Right now, Dr Winter and her project team are busy establishing experimental procedures and running initial tests to characterise the plant’s rhizobiome.
“In the past, you needed to be able to culture (grow) microorganisms in the laboratory in order to identify and study them,” she notes. “This was a major obstacle, as not all plant rhizobiome microbes can be cultured in the lab environment.
“Today, however, we use advanced technologies that enable the characterisation of the microbial community in a culture-free method, based on their DNA sequence. In this project, we aim to use both classic and advanced methodologies to study the plant rhizobiome.”
What does Tomato Exchange hope to achieve?
“By collaborating with UNE researchers under the Future Food Systems CRC, Tomato Exchange hopes to solve some of the unknowns about [the tomato] root microbiome and how to create strategies to use microbiomes within hydroponic systems,” says Paul Butterworth, Technical Development Manager – Vertical farming at Costa Group and industry lead on the project.
“There is limited information about root microbiomes and the role they play within the plant, particularly in hydroponic systems,” Butterworth notes. “The ability to measure the microbiome populations within the root zone will create a better understanding of when and how these probiotics can and should be applied to a crop.
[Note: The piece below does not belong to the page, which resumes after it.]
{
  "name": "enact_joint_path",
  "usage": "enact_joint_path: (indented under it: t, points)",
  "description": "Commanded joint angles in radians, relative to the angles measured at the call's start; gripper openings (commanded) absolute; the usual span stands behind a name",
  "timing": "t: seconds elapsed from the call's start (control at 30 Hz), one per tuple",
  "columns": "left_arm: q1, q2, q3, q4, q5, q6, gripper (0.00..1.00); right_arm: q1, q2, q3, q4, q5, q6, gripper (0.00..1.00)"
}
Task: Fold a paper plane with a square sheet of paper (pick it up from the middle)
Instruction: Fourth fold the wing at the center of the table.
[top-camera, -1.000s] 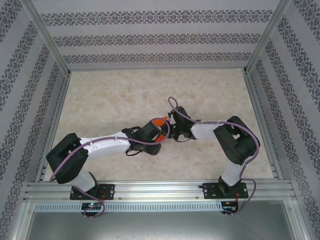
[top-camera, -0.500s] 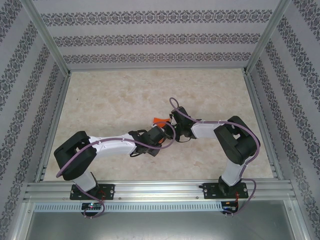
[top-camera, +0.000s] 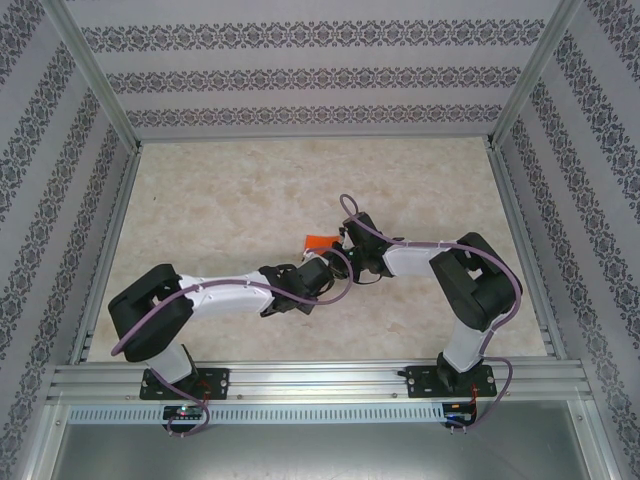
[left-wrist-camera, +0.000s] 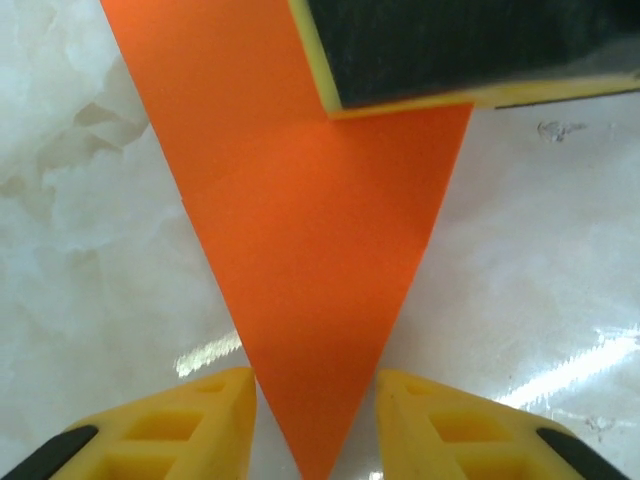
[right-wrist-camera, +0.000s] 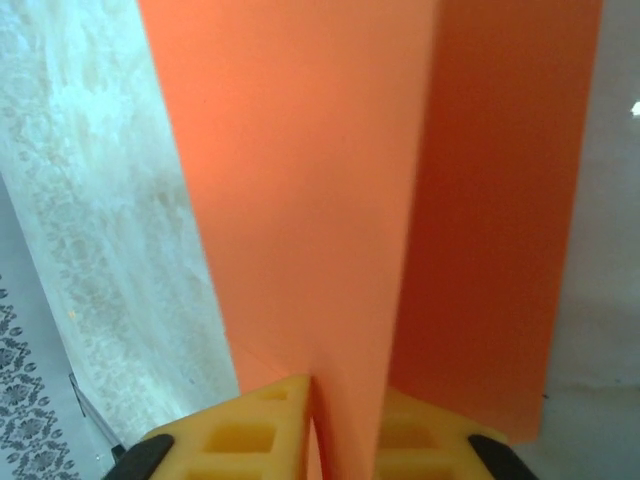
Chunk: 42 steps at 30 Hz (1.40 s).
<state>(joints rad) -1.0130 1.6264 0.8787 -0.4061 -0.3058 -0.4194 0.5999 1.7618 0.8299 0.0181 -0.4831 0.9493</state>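
Table (top-camera: 210, 200), pale and marbled, with paper plane (top-camera: 319, 239) near its middle. Shows from above as a small bright orange patch, hemmed in by two black wrists. Left end effector (top-camera: 318, 258) just on near side of paper plane, right end effector (top-camera: 342, 240) just to right of it, both right beside it.

From left wrist camera, paper plane (left-wrist-camera: 300, 260) flat on table as orange wedge, broad at far end, sharp at near end. Carries faint crease across its width, roughly halfway along. Pokes its tip into gap of left end effector (left-wrist-camera: 315, 378), between two yellow fingers (left-wrist-camera: 215, 425). Left end effector released: jaws parted, clenching nothing, one finger on each side of tip. Runs close past both inner finger corners; touching or not, too fine to tell. At far end of paper plane, dark pad (left-wrist-camera: 450, 45) with yellow rim, part of right end effector, laid over one corner.

From right wrist camera, paper plane (right-wrist-camera: 300, 180) across most of frame: lighter layer standing up in front, darker layer to right of it, long straight fold edge between. Drops lower end of raised layer into narrow slot of right end effector (right-wrist-camera: 345, 392), yellow fingers (right-wrist-camera: 250, 435) close on either side. Clenched on paper plane or merely slack around it: cannot tell. Left of paper plane, pale table and strip of patterned wall (right-wrist-camera: 20, 420).
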Motion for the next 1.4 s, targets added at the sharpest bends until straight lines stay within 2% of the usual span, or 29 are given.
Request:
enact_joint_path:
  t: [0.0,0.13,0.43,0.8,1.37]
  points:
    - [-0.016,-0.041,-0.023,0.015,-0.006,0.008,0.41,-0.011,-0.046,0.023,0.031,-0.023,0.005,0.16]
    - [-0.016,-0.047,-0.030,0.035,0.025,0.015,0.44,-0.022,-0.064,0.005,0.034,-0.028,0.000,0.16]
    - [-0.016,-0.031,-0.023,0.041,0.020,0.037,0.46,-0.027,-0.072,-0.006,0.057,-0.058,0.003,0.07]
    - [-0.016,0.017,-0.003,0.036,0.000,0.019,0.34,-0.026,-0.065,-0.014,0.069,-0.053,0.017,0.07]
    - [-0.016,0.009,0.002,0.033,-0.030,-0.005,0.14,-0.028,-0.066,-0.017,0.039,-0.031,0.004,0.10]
“This will benefit our tomato-growing operation at Guyra by helping us create healthier root systems, creating opportunities for improving fruit quality, reducing waste, further reducing pesticide use and allowing for more efficient use of water and fertilisers.”
What are the broader implications?
“At the moment, the identity of the microbial population in hydroponic systems is unknown,” Dr Winter notes. “Characterisation of that environment will help to unlock the massive potential of using the microorganisms, for growth benefits as well as pathogen protection.
“Once understood, this could be incorporated into crop management,” she says.
Butterworth expects the research will have real-world industry impact beyond developing solutions for Tomato Exchange.
“We see broader benefits flowing from the project, such as creating solutions for more sustainable practices within the hydroponics industry,” he says. “The aforementioned benefits of improved root microbiome systems could also have implications within other farming systems.”
Costa Group will retain legal/beneficial interest in the Project IP on completion.
This project is just the start of a productive series of research-industry collaborations under the umbrella of the CRC, says Butterworth.
“We see our participation in the Future Food Systems CRC as a way to help us fast-track solutions to a number of industry challenges,” he says.
“Going forward, we’re looking at addressing the challenges that will lead us to [becoming] a more commercially sustainable food producer.”